Work to be completed = Copy out the entire listing below exactly, but without its pictures.
++++ Raw data
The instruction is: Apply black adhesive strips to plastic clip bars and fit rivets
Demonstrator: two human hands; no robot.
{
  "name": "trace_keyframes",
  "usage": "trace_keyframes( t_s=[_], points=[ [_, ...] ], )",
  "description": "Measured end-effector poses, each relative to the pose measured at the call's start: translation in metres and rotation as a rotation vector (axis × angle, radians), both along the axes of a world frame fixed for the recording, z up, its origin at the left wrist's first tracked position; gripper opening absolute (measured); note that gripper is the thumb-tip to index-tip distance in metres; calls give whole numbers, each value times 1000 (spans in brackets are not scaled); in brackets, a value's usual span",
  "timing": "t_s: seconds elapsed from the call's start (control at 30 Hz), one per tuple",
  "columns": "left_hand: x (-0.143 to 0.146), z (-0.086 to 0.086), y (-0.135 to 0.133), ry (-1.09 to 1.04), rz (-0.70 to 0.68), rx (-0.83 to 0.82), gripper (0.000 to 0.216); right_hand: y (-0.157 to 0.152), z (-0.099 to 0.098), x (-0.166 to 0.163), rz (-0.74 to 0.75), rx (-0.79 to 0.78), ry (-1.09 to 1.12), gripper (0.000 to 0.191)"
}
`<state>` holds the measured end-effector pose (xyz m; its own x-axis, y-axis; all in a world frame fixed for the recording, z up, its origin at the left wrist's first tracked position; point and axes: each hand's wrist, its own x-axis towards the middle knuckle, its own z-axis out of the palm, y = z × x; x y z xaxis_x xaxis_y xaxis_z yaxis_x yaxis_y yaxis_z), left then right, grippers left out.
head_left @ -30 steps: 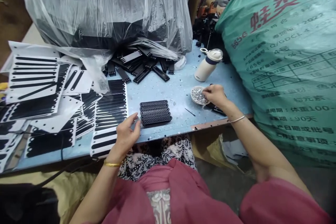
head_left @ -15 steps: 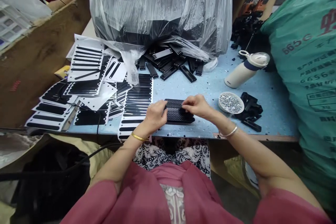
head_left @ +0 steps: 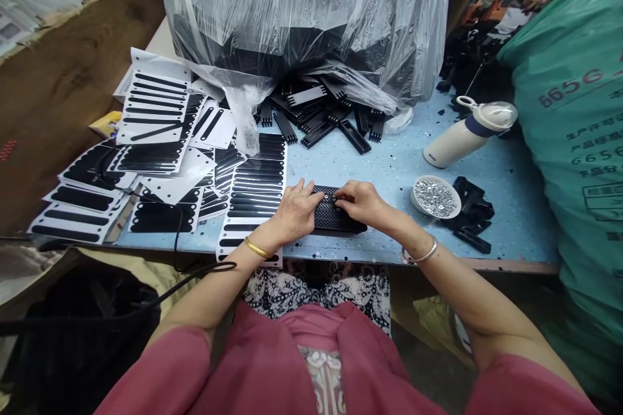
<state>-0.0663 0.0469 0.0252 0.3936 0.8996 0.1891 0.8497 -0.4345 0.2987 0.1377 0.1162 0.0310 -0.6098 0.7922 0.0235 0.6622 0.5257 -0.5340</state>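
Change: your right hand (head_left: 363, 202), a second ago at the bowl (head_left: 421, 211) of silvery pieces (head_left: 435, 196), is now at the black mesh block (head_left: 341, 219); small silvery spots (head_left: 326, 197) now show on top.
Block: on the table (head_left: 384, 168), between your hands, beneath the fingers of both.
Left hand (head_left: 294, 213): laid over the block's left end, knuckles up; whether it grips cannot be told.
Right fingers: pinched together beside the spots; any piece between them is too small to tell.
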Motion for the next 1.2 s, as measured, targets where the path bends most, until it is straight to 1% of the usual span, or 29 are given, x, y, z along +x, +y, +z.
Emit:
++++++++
Solution =
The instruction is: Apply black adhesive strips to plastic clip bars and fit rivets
Demonstrator: two human hands; no robot.
{
  "name": "trace_keyframes",
  "usage": "trace_keyframes( t_s=[_], points=[ [_, ...] ], )",
  "description": "Measured end-effector poses, each relative to the pose measured at the call's start: translation in metres and rotation as a rotation vector (axis × angle, radians), both along the axes of a world frame fixed for the recording, z up, its origin at the left wrist's first tracked position; gripper opening absolute (measured); note that gripper is the thumb-tip to index-tip distance in metres; calls give whole numbers, each value times 1000 (spans in brackets are not scaled); in brackets, a value's usual span",
  "timing": "t_s: seconds elapsed from the call's start (control at 30 Hz), one per tuple",
  "columns": "left_hand: x (-0.143 to 0.146), z (-0.086 to 0.086), y (-0.135 to 0.133), ry (-1.09 to 1.04), rz (-0.70 to 0.68), rx (-0.83 to 0.82), gripper (0.000 to 0.216); right_hand: y (-0.157 to 0.152), z (-0.099 to 0.098), x (-0.166 to 0.163), rz (-0.74 to 0.75), rx (-0.79 to 0.78), ry (-1.09 to 1.12), gripper (0.000 to 0.191)"
}
`<state>` holds the measured end-effector pose (xyz m; its own x-axis, y-axis; all in a world frame fixed for the recording, z up, its origin at the left wrist's first tracked position; point and axes: each hand's wrist, its own x-axis towards the middle knuckle, its own z-axis out of the palm, y = z × x; x y z xaxis_x xaxis_y xaxis_z yaxis_x yaxis_y yaxis_z), left then right, grippers left out.
head_left @ -30 steps: 
head_left @ -15 steps: 
head_left @ +0 steps: 
<state>-0.0663 0.0469 0.0252 0.3936 0.8996 0.1891 0.8497 -0.4345 0.2987 0.1377 0.1162 0.0310 -0.6098 0.7922 0.0235 0.6622 0.5257 -0.5340</state>
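Change: your right hand (head_left: 363, 202), a second ago at the bowl (head_left: 421, 211) of silvery pieces (head_left: 435, 196), is now at the black mesh block (head_left: 341, 219); small silvery spots (head_left: 326, 197) now show on top.
Block: on the table (head_left: 384, 168), between your hands, beneath the fingers of both.
Left hand (head_left: 294, 213): laid over the block's left end, knuckles up; whether it grips cannot be told.
Right fingers: pinched together beside the spots; any piece between them is too small to tell.
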Motion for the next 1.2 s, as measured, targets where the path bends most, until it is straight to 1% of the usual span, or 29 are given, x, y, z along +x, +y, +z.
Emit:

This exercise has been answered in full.